Exercise description
Single out the lines of the material that contain "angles" and copy them.

Supplied information
···

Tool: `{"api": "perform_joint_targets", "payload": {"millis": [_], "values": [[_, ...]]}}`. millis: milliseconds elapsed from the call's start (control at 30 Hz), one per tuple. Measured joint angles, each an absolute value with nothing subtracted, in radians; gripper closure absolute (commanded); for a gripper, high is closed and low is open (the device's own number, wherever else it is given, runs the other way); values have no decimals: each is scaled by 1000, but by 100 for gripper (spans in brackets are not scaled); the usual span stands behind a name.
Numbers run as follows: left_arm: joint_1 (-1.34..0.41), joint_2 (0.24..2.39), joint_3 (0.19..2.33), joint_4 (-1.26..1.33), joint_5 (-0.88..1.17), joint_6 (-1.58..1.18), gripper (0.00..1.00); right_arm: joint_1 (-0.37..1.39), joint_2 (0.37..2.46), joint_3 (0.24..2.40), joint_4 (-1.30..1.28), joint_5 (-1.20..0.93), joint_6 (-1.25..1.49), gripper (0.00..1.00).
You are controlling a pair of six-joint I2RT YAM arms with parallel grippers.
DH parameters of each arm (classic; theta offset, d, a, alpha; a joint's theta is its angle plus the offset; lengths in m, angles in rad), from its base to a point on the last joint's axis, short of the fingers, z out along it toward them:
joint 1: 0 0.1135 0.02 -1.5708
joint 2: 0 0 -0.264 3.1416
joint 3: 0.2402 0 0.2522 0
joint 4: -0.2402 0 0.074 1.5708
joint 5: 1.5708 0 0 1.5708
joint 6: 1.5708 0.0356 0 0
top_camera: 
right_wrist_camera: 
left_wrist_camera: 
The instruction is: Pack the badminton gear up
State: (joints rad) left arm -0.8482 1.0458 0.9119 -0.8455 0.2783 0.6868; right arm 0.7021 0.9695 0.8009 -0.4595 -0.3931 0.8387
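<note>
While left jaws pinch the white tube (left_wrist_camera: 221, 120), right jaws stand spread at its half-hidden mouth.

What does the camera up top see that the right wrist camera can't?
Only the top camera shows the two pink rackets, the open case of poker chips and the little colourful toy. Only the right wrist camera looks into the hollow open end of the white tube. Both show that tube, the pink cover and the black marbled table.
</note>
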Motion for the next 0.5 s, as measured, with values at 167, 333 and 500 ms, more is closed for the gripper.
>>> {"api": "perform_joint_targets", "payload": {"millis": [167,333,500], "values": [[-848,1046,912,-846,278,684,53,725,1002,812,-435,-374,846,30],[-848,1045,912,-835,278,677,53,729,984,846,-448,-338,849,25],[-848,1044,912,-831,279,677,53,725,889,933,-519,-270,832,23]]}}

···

Response area
Tool: `{"api": "perform_joint_targets", "payload": {"millis": [_], "values": [[_, ...]]}}`. millis: milliseconds elapsed from the call's start (control at 30 Hz), one per tuple. Measured joint angles, each an absolute value with nothing subtracted, in radians; gripper closure absolute (commanded); for a gripper, high is closed and low is open (the device's own number, wherever else it is given, runs the other way); values have no decimals: each is scaled by 1000, but by 100 for gripper (spans in brackets are not scaled); the usual span stands behind a name.
DH parameters of each arm (classic; theta offset, d, a, alpha; a joint's theta is its angle plus the offset; lengths in m, angles in rad), from its base to a point on the last joint's axis, short of the fingers, z out along it toward them:

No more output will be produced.